=== Section Start ===

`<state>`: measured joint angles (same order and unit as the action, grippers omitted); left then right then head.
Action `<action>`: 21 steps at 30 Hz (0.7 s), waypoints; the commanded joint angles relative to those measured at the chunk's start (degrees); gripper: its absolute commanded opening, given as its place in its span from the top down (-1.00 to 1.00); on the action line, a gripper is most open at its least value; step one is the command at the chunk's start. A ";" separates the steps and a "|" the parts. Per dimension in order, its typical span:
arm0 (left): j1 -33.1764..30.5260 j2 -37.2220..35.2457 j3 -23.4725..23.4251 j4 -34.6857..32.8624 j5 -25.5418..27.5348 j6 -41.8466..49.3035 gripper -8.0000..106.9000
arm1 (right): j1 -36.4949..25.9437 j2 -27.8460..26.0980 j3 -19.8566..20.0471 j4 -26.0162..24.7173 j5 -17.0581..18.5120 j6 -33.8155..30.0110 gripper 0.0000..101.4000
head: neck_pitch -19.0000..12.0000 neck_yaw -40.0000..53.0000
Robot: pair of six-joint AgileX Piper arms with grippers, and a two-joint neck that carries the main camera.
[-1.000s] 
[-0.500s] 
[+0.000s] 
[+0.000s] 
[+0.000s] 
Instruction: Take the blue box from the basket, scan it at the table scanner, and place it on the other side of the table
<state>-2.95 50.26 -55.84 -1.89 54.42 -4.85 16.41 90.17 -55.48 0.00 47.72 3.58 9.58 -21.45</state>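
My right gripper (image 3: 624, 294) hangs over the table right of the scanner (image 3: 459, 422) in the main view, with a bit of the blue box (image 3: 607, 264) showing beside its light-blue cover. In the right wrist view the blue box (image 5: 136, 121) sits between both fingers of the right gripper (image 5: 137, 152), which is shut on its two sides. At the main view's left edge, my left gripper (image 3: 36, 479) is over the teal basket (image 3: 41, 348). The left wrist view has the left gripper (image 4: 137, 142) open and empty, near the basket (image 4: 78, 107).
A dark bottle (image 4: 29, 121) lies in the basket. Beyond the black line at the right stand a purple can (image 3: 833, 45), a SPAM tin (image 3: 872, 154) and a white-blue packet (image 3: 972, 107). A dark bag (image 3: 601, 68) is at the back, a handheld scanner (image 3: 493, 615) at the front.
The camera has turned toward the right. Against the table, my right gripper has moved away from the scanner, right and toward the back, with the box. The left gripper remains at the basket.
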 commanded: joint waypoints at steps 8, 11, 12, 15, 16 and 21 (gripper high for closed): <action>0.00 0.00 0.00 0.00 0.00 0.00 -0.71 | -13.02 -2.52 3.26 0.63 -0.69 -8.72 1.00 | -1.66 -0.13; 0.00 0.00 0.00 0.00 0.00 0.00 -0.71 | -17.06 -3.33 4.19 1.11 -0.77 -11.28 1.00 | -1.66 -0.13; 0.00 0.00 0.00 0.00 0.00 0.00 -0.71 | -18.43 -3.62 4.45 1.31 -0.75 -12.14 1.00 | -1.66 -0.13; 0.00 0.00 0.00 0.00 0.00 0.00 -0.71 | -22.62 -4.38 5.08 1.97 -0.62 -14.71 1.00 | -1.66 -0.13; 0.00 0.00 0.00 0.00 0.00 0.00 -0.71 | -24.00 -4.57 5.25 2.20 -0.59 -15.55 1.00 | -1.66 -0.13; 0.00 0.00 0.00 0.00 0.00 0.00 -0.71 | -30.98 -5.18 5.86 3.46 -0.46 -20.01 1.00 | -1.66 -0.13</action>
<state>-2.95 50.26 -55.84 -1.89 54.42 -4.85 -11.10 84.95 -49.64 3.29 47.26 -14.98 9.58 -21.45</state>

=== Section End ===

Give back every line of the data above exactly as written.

`<state>`: measured joint angles (same order and unit as the action, grippers omitted); left then right then head.
Action `<action>`: 21 steps at 30 Hz (0.7 s), waypoints; the commanded joint angles relative to those measured at the chunk's start (degrees); gripper: its absolute commanded opening, given as its place in its span from the top down (-1.00 to 1.00); on the action line, a gripper is most open at its least value; step one is the command at the chunk's start. A ";" separates the steps and a "|" the parts. Per dimension in order, its typical span:
arm0 (left): j1 -33.1764..30.5260 j2 -37.2220..35.2457 j3 -23.4725..23.4251 j4 -34.6857..32.8624 j5 -25.5418..27.5348 j6 -41.8466..49.3035 gripper -8.0000..106.9000
arm1 (right): j1 -36.4949..25.9437 j2 -27.8460..26.0980 j3 -19.8566..20.0471 j4 -26.0162..24.7173 j5 -17.0581..18.5120 j6 -33.8155..30.0110 gripper 0.0000..101.4000
head: neck_pitch -19.0000..12.0000 neck_yaw -40.0000..53.0000
Robot: pair of six-joint AgileX Piper arms with grippers, and a two-joint neck that carries the main camera.
[-1.000s] 
[-0.500s] 
[+0.000s] 
[+0.000s] 
[+0.000s] 
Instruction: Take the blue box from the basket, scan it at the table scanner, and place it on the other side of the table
<state>-2.95 50.26 -55.84 -1.89 54.42 -4.85 16.41 90.17 -55.48 0.00 47.72 3.58 9.58 -21.45</state>
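My right gripper (image 3: 624, 294) hangs over the table right of the scanner (image 3: 459, 422) in the main view, with a bit of the blue box (image 3: 607, 264) showing beside its light-blue cover. In the right wrist view the blue box (image 5: 136, 121) sits between both fingers of the right gripper (image 5: 137, 152), which is shut on its two sides. At the main view's left edge, my left gripper (image 3: 36, 479) is over the teal basket (image 3: 41, 348). The left wrist view has the left gripper (image 4: 137, 142) open and empty, near the basket (image 4: 78, 107).
A dark bottle (image 4: 29, 121) lies in the basket. Beyond the black line at the right stand a purple can (image 3: 833, 45), a SPAM tin (image 3: 872, 154) and a white-blue packet (image 3: 972, 107). A dark bag (image 3: 601, 68) is at the back, a handheld scanner (image 3: 493, 615) at the front.
The camera has turned toward the right. Against the table, my right gripper has moved away from the scanner, right and toward the back, with the box. The left gripper remains at the basket.
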 commanded: joint waypoints at steps 8, 11, 12, 15, 16 and 21 (gripper high for closed): <action>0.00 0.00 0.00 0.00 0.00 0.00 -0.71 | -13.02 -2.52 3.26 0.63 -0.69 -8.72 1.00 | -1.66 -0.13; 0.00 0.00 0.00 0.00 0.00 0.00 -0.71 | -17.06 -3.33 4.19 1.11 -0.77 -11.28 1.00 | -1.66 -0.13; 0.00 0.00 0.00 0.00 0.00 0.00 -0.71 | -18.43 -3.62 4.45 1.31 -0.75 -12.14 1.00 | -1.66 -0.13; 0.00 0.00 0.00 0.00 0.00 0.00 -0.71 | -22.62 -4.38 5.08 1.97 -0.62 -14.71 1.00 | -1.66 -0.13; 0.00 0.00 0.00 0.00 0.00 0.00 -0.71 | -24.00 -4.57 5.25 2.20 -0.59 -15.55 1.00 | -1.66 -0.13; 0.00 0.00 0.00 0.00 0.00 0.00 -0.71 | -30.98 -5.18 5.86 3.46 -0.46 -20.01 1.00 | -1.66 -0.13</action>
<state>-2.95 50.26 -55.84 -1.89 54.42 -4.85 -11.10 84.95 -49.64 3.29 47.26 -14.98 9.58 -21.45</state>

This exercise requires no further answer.